• **DATASET SECTION**:

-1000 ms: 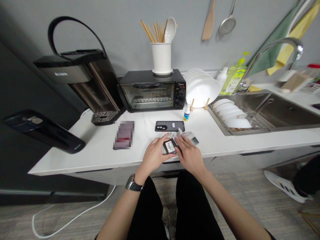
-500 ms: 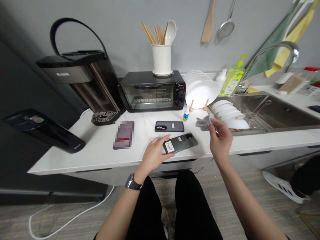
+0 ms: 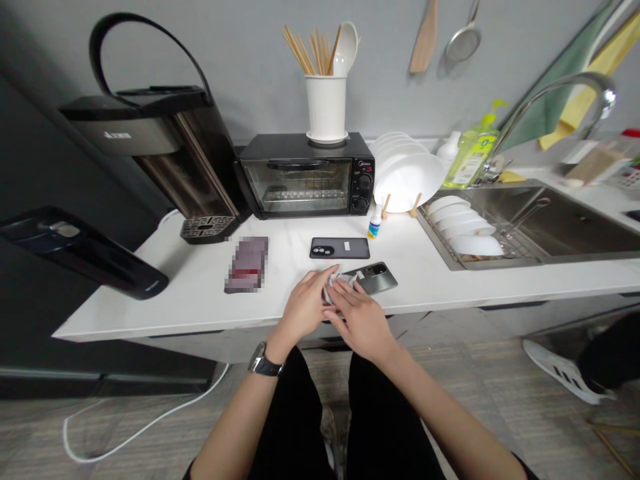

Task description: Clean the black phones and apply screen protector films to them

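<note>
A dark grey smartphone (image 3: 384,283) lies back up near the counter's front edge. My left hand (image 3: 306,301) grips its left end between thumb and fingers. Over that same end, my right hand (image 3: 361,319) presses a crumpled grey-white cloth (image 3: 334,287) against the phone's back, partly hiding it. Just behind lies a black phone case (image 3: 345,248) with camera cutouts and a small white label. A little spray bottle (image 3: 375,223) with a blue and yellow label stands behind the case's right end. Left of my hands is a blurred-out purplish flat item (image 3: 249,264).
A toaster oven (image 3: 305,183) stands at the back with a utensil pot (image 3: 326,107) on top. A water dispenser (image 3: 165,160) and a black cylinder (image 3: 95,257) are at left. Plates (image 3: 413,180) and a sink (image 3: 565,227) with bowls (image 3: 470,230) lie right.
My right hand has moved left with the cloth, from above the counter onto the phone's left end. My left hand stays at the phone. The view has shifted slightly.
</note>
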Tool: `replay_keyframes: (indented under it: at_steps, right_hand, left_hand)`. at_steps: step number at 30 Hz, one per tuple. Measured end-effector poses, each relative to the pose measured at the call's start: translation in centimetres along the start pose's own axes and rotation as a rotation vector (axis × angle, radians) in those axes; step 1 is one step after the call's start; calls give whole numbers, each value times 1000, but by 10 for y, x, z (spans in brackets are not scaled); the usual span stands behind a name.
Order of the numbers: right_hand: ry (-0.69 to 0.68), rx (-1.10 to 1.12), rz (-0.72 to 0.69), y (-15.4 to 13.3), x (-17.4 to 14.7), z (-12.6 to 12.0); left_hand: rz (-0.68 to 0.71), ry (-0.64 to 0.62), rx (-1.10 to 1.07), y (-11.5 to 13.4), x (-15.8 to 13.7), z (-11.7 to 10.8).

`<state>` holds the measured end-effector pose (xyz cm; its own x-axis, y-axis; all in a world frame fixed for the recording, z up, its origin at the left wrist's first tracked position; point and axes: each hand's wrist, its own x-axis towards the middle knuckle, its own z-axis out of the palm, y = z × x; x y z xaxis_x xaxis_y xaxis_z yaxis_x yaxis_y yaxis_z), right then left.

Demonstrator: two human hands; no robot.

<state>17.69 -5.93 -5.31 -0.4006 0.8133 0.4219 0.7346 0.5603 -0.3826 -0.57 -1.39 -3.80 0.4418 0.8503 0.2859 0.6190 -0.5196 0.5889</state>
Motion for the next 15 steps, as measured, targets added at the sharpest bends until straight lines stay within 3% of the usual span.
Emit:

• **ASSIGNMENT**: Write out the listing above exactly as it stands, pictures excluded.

• **SOLUTION TO THE PROBLEM**:
-1000 ms: 
-500 ms: 
+0 ms: 

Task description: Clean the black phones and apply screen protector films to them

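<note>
A dark grey smartphone (image 3: 384,283) lies back up near the counter's front edge. My left hand (image 3: 306,301) grips its left end between thumb and fingers. Over that same end, my right hand (image 3: 361,319) presses a crumpled grey-white cloth (image 3: 334,287) against the phone's back, partly hiding it. Just behind lies a black phone case (image 3: 345,248) with camera cutouts and a small white label. A little spray bottle (image 3: 375,223) with a blue and yellow label stands behind the case's right end. Left of my hands is a blurred-out purplish flat item (image 3: 249,264).
A toaster oven (image 3: 305,183) stands at the back with a utensil pot (image 3: 326,107) on top. A water dispenser (image 3: 165,160) and a black cylinder (image 3: 95,257) are at left. Plates (image 3: 413,180) and a sink (image 3: 565,227) with bowls (image 3: 470,230) lie right.
My right hand has moved left with the cloth, from above the counter onto the phone's left end. My left hand stays at the phone. The view has shifted slightly.
</note>
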Tool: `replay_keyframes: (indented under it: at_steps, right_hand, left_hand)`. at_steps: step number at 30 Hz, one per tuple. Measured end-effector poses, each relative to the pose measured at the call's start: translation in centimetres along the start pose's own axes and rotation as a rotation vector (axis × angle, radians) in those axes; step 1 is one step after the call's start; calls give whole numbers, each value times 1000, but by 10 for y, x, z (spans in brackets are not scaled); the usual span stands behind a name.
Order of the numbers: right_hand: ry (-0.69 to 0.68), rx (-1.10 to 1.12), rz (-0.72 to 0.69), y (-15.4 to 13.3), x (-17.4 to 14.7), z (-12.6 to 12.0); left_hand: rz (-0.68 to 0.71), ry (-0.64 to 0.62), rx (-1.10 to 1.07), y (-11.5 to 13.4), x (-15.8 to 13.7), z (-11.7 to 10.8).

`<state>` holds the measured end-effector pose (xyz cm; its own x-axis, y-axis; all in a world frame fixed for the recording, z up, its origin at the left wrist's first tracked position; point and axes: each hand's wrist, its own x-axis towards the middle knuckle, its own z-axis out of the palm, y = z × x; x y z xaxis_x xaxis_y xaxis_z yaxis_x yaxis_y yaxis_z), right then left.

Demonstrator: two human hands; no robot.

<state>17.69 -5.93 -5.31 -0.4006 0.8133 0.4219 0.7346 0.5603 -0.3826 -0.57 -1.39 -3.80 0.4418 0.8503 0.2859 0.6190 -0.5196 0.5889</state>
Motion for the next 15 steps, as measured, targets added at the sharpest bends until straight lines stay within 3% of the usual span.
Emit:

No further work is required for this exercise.